Little footprints
Published 10:48 pm Wednesday, April 15, 2015
The tattoos on Matt Fisher’s forearm are reminders of what were at once two of the most exciting and terrifying moments of his life.
One set of footprints is his son Peyton’s at six weeks old. Now 6, he was born at 15 inches long, weighing 3 pounds.
Next to those, the larger set of footprints is Landon’s, now 2, taken right before he was admitted into the neonatal intensive-care unit after also arriving early.
“Once they’re yours, they’re yours, it doesn’t matter what’s wrong with them or how long they are going to be around,” Matt Fisher, 30, reflected on his ink.
His wife, Amanda Fisher, 27, who herself was six weeks premature, said her pregnancy with Peyton was normal until she went into labor at 29 ½ weeks.
Living in Farmville — where the couple also lived while pregnant with Landon, before moving to Suffolk — she was sent to a Richmond hospital.
“They tried to stop it for four days, and then he just came at 30 weeks,” she said. “He spent six weeks in the NICU there.”
At 10 days, Peyton developed necrotizing enterocolitis, where intestinal tissue begins to die off. It can easily be fatal, but Peyton responded to antibiotics.
“I remember losing my cool,” Matt Fisher said. “They couldn’t feed him. I have never been so mad at a doctor in my life.”
The Fishers lived 2 ½ hours from the hospital. They couldn’t afford to stop working. The driving back-and-forth two or three days a week took a toll, Amanda Fisher said.
“Emotionally it was tough. Financially it was tough, having to pay gas, hotels and all that,” she said. “Matt was in the Army, and I worked at a bank as a teller.”
After Peyton, Amanda Fisher’s pregnancy with Landon was considered high-risk from the outset.
At 34 weeks, she received her last weekly injection of a hormone that’s supposed to encourage a full-term delivery and which doctors didn’t think she was producing enough of naturally.
Landon was born a week later. “He was wheezing bad,” Amanda Fisher said.

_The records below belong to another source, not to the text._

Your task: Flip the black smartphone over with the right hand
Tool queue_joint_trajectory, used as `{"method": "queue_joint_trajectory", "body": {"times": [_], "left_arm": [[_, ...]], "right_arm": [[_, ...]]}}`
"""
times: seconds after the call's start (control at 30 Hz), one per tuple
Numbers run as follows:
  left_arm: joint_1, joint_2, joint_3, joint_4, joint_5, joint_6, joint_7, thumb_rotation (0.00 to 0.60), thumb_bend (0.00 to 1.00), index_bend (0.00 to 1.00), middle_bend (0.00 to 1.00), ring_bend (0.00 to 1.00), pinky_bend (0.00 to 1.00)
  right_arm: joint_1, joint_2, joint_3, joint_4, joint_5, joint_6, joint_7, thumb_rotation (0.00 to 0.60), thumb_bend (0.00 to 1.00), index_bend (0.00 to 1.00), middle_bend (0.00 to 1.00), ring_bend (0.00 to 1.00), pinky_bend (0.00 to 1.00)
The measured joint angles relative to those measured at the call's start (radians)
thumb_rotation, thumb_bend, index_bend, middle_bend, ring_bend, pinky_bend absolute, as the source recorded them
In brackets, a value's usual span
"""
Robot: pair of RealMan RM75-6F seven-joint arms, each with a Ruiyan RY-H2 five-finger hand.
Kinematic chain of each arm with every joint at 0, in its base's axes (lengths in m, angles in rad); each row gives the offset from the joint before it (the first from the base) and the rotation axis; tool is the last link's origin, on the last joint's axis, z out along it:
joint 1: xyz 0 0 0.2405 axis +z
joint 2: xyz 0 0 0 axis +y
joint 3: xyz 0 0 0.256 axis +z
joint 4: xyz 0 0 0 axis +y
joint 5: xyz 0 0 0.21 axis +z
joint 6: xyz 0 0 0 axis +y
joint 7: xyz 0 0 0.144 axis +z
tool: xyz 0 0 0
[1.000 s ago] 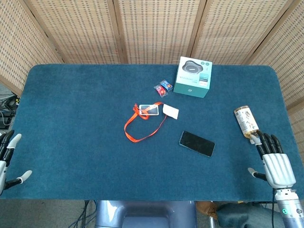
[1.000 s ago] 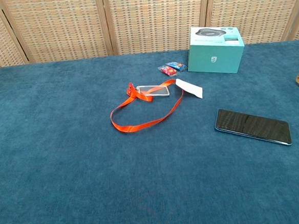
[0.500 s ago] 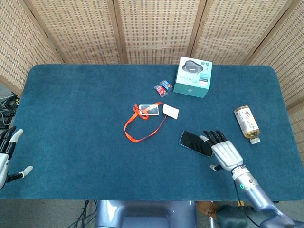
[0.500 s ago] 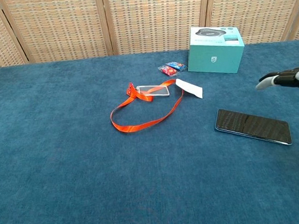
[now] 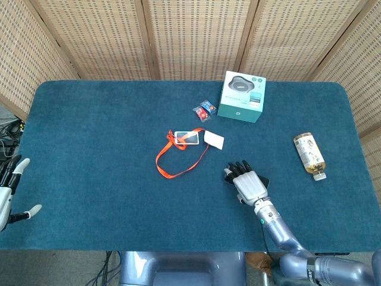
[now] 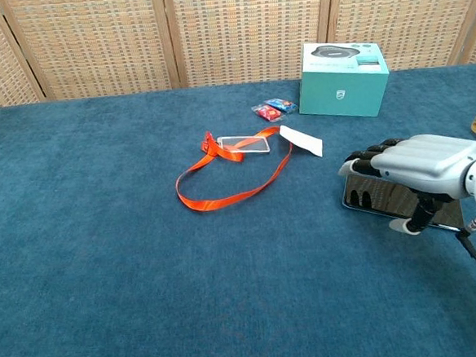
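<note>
The black smartphone [image 6: 370, 195] lies flat on the blue table [image 5: 95, 143], right of centre and toward the lower part of the head view, mostly covered from above by the right hand [image 5: 249, 184]. In the chest view its glossy dark face shows under the hand at the right of the frame, reflecting the fingers above it.

Going from the left: at the far lower left edge of the head view the left hand [image 5: 7, 196] sits just off the table edge, fingers apart and holding nothing. Near the middle of the frame an orange lanyard [image 5: 172, 161] loops across the cloth, its strap running up to a clear badge holder [image 5: 187, 137], with a white card [image 5: 214, 139] just beside the holder on its right. Above these, toward the upper middle, lie small wrapped sweets [image 5: 204, 109], and just to their right stands a teal box [image 5: 241, 96] with a picture of a round device on its lid.

Further right, the right hand reaches in from the lower edge, palm down over the smartphone, fingers [image 6: 367, 158] held straight and close together, stretched past the phone's left end. In the chest view the thumb [image 6: 416, 215] hangs down at the phone's near edge; whether it touches the phone cannot be told. The hand grips nothing.

At the right of the head view a small bottle [image 5: 309, 153] lies on its side, well apart from the hand.
</note>
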Motion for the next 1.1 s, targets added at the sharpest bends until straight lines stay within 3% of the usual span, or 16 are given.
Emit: {"method": "queue_joint_trajectory", "body": {"times": [0.87, 1.0, 1.1], "left_arm": [[-0.004, -0.002, 0.008, -0.003, 0.005, -0.004, 0.003, 0.6, 0.0, 0.0, 0.0, 0.0, 0.0], [-0.003, -0.002, 0.008, -0.004, 0.005, -0.002, 0.003, 0.6, 0.0, 0.0, 0.0, 0.0, 0.0], [-0.003, -0.002, 0.008, -0.004, 0.005, 0.0, 0.003, 0.6, 0.0, 0.0, 0.0, 0.0, 0.0]], "right_arm": [[0.026, -0.094, -0.017, 0.145, 0.098, 0.028, -0.033, 0.6, 0.5, 0.13, 0.11, 0.05, 0.0], [0.027, -0.104, -0.017, 0.167, 0.112, 0.032, -0.038, 0.6, 0.55, 0.12, 0.13, 0.08, 0.0], [0.027, -0.111, -0.017, 0.184, 0.122, 0.034, -0.044, 0.6, 0.65, 0.12, 0.18, 0.13, 0.0]]}}
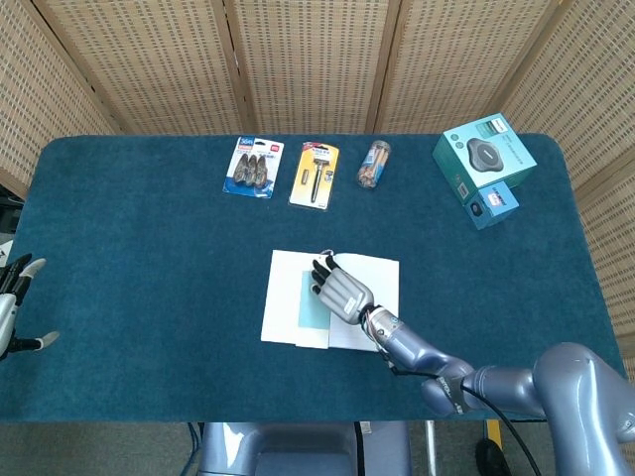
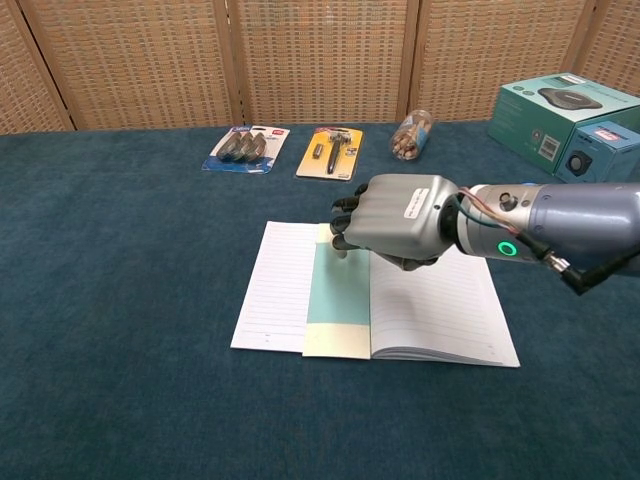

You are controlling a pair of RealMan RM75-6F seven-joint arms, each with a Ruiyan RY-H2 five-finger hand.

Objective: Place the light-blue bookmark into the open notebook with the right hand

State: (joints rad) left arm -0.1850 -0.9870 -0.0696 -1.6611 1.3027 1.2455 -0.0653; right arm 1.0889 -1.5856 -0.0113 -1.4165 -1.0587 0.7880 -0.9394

Twenty-four hours after the birth, the parents were called in to make a decision: keep Landon in the regular hospital, or send him to the NICU. They opted for the latter, and he spent a week there.
“As soon as he got there, the improvement was 100-percent,” Matt Fisher said.
“They put him on a CPAP machine when the team came from UVA to pick him up,” recalled Amanda Fisher.
The Fishers have a display box with some key reminders of Peyton’s early arrival, including a tiny diaper, a tiny blood-pressure cuff, a tiny skullcap and a massive hospital bill — for $141,000. Luckily, the then-enlisted Matt Fisher’s health insurance took care of it.
Matt Fisher said they never did get a reason for the early arrival of either of their boys.
Amanda Fisher said she had walked in the March of Dimes’ March for Babies where she was from prior to getting married, and they were an ambassador family in Farmville three years ago.
“It’s also the relationship that you form with other families, passing your stories back and forth,” she said of why she joined the cause.
“Some aren’t as fortunate; they have lost a baby, and it’s reassuring to know others have been through a similar situation.”
The Fishers are co-ambassadors for this year’s march in Suffolk, scheduled to be held at Constant’s Wharf on April 25 from 10 a.m. Registration is at 9 a.m.